EXERCISE DETAILS>
Take the listing below and output it exactly, with no images.

DATA EXTRACT>
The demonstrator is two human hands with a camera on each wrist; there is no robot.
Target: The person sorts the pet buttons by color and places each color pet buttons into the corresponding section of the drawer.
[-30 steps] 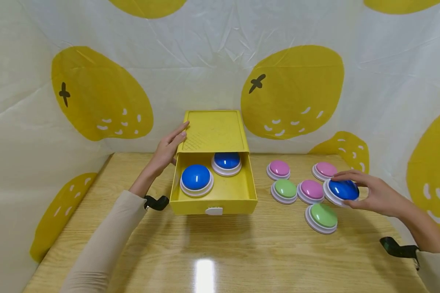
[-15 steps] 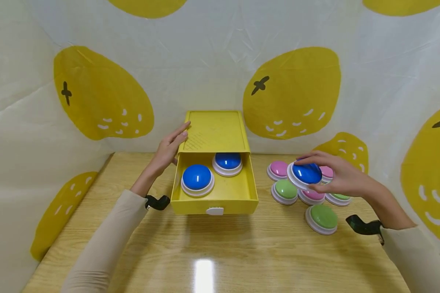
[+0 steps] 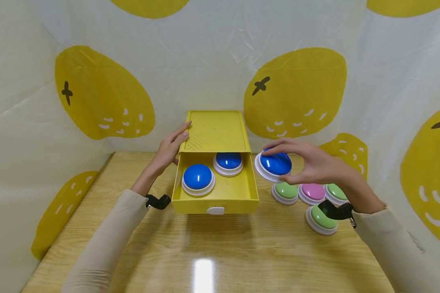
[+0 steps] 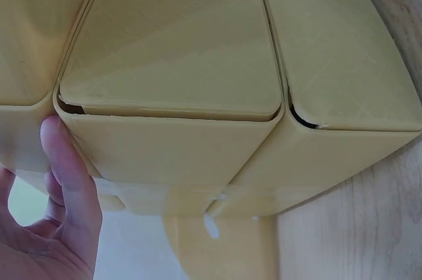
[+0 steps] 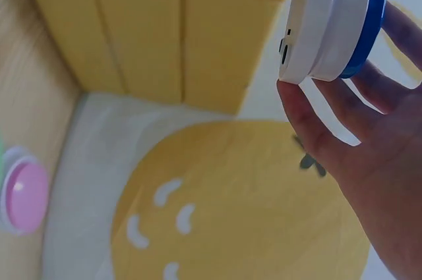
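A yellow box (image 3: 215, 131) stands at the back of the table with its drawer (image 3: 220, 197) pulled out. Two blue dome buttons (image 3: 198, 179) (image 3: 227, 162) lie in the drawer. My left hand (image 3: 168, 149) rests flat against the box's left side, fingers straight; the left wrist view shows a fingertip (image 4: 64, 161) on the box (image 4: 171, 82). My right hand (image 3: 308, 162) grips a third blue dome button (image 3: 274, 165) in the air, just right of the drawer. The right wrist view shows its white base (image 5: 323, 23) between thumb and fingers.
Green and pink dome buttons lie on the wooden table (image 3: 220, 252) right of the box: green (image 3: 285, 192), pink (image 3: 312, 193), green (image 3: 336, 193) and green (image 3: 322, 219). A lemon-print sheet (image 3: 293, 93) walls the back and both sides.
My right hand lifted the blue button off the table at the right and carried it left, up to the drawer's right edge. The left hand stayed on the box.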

TASK OUTPUT>
The demonstrator is two human hands with a camera on each wrist; there is no robot.
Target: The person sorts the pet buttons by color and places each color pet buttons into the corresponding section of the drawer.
[-30 steps] 
[-15 steps] 
[+0 steps] 
[+0 steps] 
[+0 steps] 
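A yellow box (image 3: 215, 131) stands at the back of the table with its drawer (image 3: 220, 197) pulled out. Two blue dome buttons (image 3: 198, 179) (image 3: 227, 162) lie in the drawer. My left hand (image 3: 168, 149) rests flat against the box's left side, fingers straight; the left wrist view shows a fingertip (image 4: 64, 161) on the box (image 4: 171, 82). My right hand (image 3: 308, 162) grips a third blue dome button (image 3: 274, 165) in the air, just right of the drawer. The right wrist view shows its white base (image 5: 323, 23) between thumb and fingers.
Green and pink dome buttons lie on the wooden table (image 3: 220, 252) right of the box: green (image 3: 285, 192), pink (image 3: 312, 193), green (image 3: 336, 193) and green (image 3: 322, 219). A lemon-print sheet (image 3: 293, 93) walls the back and both sides.
My right hand lifted the blue button off the table at the right and carried it left, up to the drawer's right edge. The left hand stayed on the box.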

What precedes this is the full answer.